文=安田理央
ヘンリー塚本監督の作品にはブレがなく、裏切られたことはありませんが、本作は特にその美学が冴え渡っています。
オムニバス構成で、「生理が近付くとレイプされたい異常性欲妻」「縛られ、吊るされて犯されたいM女」「義母は母にあらず 色気溢るる女なり」「行きずりの男とするゴムなし乱れ牡丹」の四話を収録。どれも素晴らしいのですが、特に第一話の「生理が近付くと…」にはやられました。
生理が近づくと、力づくで犯されたくなる性癖のある人妻。ベランダで、最近隣室に越してきた一人暮らしの中年男と目が合います。人妻の思いが通じたのか、男は部屋を訪れ「今、目でおれに合図したろ」と言って、襲いかかってきます。しかし、人妻はそこで抵抗するんですね。ここでただセックスしてしまったら、力づくで犯されたいという欲望が叶えられないから。
大越はるか演じるこの人妻が、マゾの癖に気が強いという設定で実にいいんですね。挑むような目で男を睨みつけ、犯されてもうめくような声を上げるばかり。願いがかなったからといって、アンアン声をあげちゃあ、台無しですからね。
そして終わった後、ポツリとつぶやくのですよ。
「たまんねぇ、この刺激。癖になりそう」
人妻は、その後も「合図」を送り、男に犯されます。
男が言います。
「あんた地獄に片足つっこんじまったね」
うへえ、かっこいい。なんというハードボイルドなタッチ。もうこの一話だけ膨らませて一本の映画にしてもらいたいくらいですよ。

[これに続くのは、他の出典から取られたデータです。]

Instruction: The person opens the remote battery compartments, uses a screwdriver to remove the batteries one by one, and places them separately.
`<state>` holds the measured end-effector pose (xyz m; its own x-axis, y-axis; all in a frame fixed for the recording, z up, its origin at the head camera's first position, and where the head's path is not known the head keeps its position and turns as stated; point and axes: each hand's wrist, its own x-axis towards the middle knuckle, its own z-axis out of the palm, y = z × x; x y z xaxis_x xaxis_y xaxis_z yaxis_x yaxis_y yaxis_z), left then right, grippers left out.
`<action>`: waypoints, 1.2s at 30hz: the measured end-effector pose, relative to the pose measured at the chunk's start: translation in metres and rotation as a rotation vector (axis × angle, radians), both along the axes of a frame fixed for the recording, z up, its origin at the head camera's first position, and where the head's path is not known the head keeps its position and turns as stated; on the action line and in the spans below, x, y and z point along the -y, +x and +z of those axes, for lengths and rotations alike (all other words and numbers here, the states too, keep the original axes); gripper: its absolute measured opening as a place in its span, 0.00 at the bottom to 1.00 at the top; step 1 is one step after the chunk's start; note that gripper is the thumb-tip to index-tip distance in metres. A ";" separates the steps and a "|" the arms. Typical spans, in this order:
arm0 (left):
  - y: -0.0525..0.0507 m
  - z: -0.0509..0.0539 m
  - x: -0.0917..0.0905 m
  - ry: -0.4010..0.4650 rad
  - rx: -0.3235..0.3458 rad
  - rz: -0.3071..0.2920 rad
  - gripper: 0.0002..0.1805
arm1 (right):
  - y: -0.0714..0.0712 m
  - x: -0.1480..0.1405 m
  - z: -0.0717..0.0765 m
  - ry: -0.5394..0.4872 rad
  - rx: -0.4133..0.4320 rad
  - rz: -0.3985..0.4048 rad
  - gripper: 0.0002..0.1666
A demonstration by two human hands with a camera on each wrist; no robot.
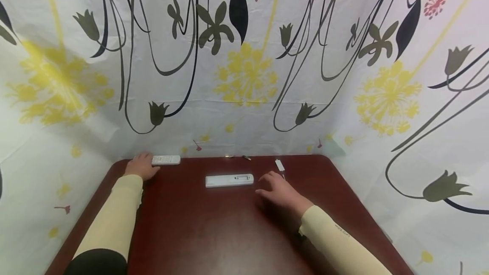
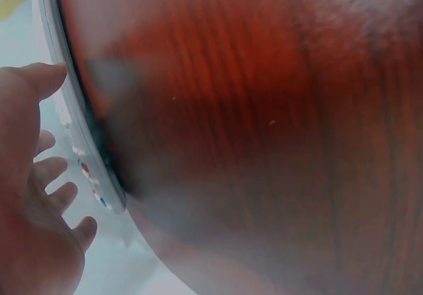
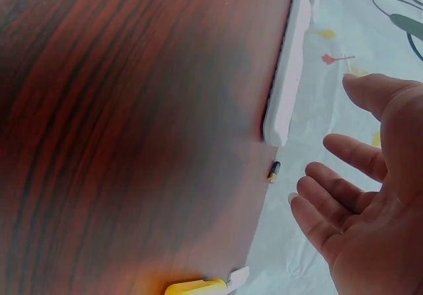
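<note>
At the table's far left corner, my left hand point(image 1: 143, 166) is beside a white remote control with buttons point(image 1: 166, 160). Its thumb overlaps the remote's edge in the left wrist view, its fingers apart; contact is unclear. My right hand point(image 1: 280, 190) hovers over the table with loosely bent fingers and nothing in them. Just left of it lies a second white remote point(image 1: 229, 180), its battery compartment uncovered. Beyond the right hand is a small white piece point(image 1: 280, 165). In the right wrist view, a yellow object point(image 3: 195, 288), partly cut off, lies beside that white piece point(image 3: 238, 278).
Two small batteries point(image 1: 229, 156) point(image 1: 246, 158) lie near the far edge of the dark red wooden table point(image 1: 214, 228). A white flower-patterned curtain point(image 1: 244, 126) encloses the table at the back and both sides.
</note>
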<state>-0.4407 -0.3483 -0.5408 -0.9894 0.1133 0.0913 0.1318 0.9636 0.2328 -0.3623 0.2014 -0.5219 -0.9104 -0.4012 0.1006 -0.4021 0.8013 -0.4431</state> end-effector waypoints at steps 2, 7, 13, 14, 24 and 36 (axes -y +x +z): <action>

緊迫感のある演出、大越はるかの表情、やるせないまでにリアルなセックス、どれをとっても最高です。
その他の三話も期待に応えてくれる佳作揃い。マゾの哀しみを見事に描いた第二話、義理の息子に犯された後の表情が見物の第三話、そして第四話。ゆきづりの労務者に声をかけられてホテルに行き、「おまんこいいか?」「おまんこいい」と繰り返し叫びながらの激しいセックスをして、終わった後に「産まれて初めてよ、おまんこなんて言ったの」と告白する人妻。
どの作品も、性の欲望に振り回されてしまう人間の悲哀をリアルに描き出しています。そして、そうした描写がちゃんとエロさに直結してるんですよね。AVに心理描写なんていらねぇ、なんて言う人には、これを見て反省していただきたいものです。